Task instructions: Copy out each line of the entries below in which the string "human" appears.

Stored records:
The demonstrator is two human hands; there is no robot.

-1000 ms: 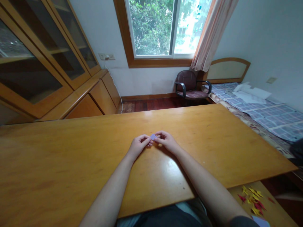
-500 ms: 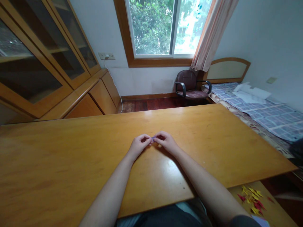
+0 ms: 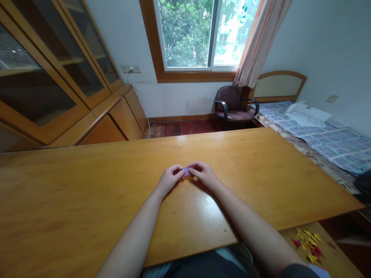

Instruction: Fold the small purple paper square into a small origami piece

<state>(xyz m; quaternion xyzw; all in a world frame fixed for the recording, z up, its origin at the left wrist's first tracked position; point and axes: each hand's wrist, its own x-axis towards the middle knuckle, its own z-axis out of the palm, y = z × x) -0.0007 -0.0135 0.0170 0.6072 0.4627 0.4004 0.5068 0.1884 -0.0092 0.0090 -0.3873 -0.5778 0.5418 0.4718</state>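
Note:
A small piece of purple paper is pinched between my two hands, just above the wooden table. My left hand grips its left end between thumb and fingers. On the other end, my right hand is closed in the same kind of pinch. Fingertips cover much of the paper, so its exact shape is hard to make out.
Yellow and red folded paper pieces lie on a lower surface at the bottom right, with purple sheets near my right elbow. Beyond the table stand a chair, a bed and a glass-fronted cabinet.
The purple paper now shows a wider face between my fingertips. Both hands stay in nearly the same place.

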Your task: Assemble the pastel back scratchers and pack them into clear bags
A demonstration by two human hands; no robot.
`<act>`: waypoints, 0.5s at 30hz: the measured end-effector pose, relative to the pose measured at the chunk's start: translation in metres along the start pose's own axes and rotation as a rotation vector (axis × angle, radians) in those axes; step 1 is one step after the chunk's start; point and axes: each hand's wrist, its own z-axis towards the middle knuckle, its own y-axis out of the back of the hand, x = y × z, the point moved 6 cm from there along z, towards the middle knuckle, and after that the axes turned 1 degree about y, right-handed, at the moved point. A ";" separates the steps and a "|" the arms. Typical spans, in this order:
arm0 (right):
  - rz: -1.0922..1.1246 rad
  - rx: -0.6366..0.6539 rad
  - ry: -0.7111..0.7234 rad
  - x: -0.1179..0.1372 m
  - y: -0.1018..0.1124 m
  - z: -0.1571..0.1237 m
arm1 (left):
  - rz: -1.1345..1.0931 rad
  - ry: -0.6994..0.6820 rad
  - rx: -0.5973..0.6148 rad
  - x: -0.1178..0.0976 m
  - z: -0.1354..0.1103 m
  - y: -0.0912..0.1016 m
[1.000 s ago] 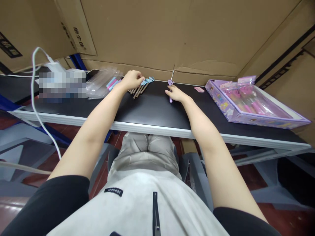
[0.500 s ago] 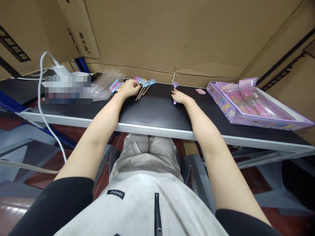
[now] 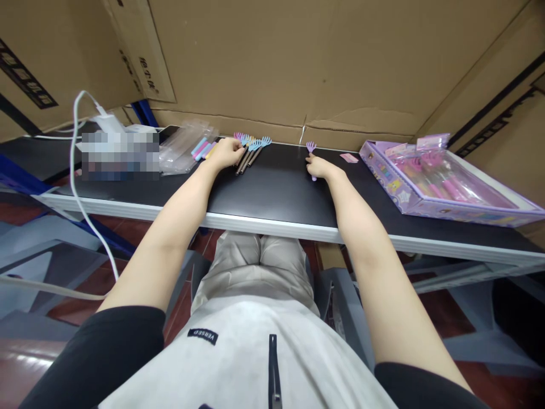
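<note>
My left hand (image 3: pixel 225 153) is closed at the left side of a bunch of small back scratchers (image 3: pixel 254 146), its fingertips pinching at their shafts. These have pink, yellow and blue claw heads and dark metallic rods; the hand hides part of them. Coloured handles (image 3: pixel 203 149) show just left of the hand. My right hand (image 3: pixel 320 167) is closed around a purple back scratcher (image 3: pixel 311 146). Its claw head points to the back of the table, and its handle end shows below my fingers.
Clear plastic bags (image 3: pixel 179 149) lie left of the handles, near a white charger (image 3: pixel 109 122) with its cable. A pink card (image 3: pixel 349 158) is right of my right hand. Farther right stands a purple display box (image 3: pixel 394 184) with packaged pink pieces. Cardboard walls (image 3: pixel 255 68) enclose the black table (image 3: pixel 272 196).
My right hand has shifted slightly right with the purple back scratcher. My left hand stays at the bunch, almost unmoved; the whole view has moved a little.
</note>
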 end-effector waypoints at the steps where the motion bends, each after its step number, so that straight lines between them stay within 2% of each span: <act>1: -0.009 0.038 -0.029 0.000 -0.001 -0.001 | 0.005 -0.001 0.001 0.000 0.000 0.000; 4: -0.032 0.102 -0.064 0.002 -0.003 -0.005 | 0.013 -0.008 0.000 0.001 0.000 0.000; 10: -0.006 0.067 -0.044 -0.003 -0.001 -0.004 | 0.031 0.008 -0.006 0.002 0.003 0.001; 12: -0.047 0.071 -0.028 -0.001 -0.001 -0.004 | 0.048 0.069 -0.056 0.007 0.003 0.010; 15: -0.140 0.119 -0.045 0.003 0.000 -0.007 | 0.070 0.247 -0.201 0.026 -0.002 0.033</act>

Solution to the exercise:
The demonstrator is two human hands; there is no robot.
A demonstration by two human hands; no robot.

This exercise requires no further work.